Judy Chicago b. 1939

Judy CHICAGO is a pioneering feminist artist, whose complex installations have challenged the gendered structure of contemporary society. With Red Flag (1971), Chicago makes public that most intimate act of menstruation: showing the removal of a used and bloodied tampon from her vagina. The role of women as ‘mothers’ and agents of reproduction is often celebrated but the physical traces of this ability are ignored, if not made to seem shameful.

 

In 1972, Chicago opened the ground-breaking Womanhouse with artist Miriam Schapiro and their students at the CalArts Feminist Art Program in Los Angeles.
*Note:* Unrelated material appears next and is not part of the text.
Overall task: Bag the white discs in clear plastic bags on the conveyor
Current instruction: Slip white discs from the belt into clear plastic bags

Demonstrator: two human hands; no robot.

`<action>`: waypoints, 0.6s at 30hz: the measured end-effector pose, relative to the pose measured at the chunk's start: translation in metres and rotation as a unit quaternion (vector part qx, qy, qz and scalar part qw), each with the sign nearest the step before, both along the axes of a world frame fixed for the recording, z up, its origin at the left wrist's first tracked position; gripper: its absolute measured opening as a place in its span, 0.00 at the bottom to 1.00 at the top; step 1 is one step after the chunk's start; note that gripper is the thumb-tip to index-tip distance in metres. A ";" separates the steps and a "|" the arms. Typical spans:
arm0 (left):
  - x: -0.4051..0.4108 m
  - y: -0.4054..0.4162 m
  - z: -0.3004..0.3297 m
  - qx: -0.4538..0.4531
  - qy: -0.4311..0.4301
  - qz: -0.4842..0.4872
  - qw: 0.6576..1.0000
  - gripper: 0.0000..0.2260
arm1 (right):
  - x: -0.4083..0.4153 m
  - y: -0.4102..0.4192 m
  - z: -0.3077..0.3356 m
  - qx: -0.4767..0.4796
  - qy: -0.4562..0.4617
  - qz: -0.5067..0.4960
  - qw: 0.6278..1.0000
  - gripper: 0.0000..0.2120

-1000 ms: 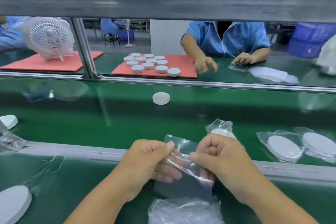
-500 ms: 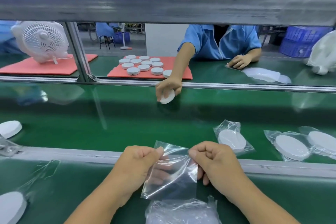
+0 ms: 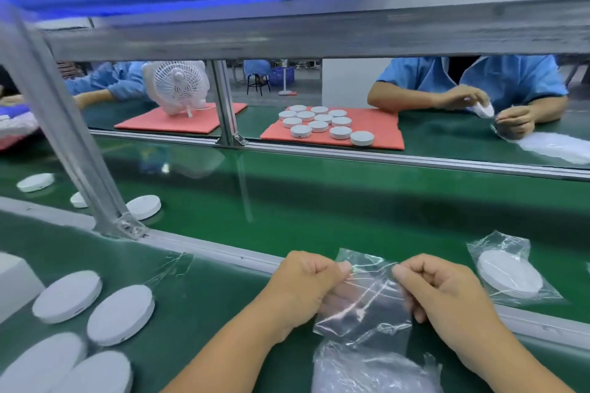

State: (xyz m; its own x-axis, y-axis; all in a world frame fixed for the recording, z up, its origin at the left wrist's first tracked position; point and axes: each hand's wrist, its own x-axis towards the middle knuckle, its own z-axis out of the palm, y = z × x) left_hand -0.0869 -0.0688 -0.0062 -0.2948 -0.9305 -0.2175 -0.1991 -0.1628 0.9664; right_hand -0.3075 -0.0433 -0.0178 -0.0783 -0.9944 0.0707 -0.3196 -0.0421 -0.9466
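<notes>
Between both hands: one empty clear bag (image 3: 364,297), pinched at its top edge.

Left hand (image 3: 306,284) and right hand (image 3: 447,293) each clamp the bag mouth, thumb against curled fingers, bag hanging over the near bench. Stack of spare bags (image 3: 373,370) lies directly below. Four bare discs (image 3: 121,314) sit at lower left. One bagged disc (image 3: 510,277) rests on the green conveyor (image 3: 319,210) to the right; more bare discs (image 3: 143,207) on the belt at far left.
</notes>
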 end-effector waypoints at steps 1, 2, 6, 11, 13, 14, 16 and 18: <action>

Chicago’s installation The Dinner Party (1974-1979), a monumental triangular table with place settings dedicated to notable women in history, has become a landmark piece of feminist art history and is considered to be her most iconic work. 

 

In 2007, Judy Chicago was included in the seminal exhibition ‘WACK!: Art and the Feminist Revolution’ at the Museum of Contemporary Art, Los Angeles, CA. Her work has been exhibited extensively at venues such as the Los Angeles Museum of Contemporary Art, Los Angeles, CA; the New Museum, New York, NY; the Centre Pompidou, Paris, France; the Whitney Museum, New York, NY; the Jewish Museum, New York, NY; the Berkeley Art Museum and Pacific Film Archive, Berkley, CA; and Tate Modern, London, UK, amongst others.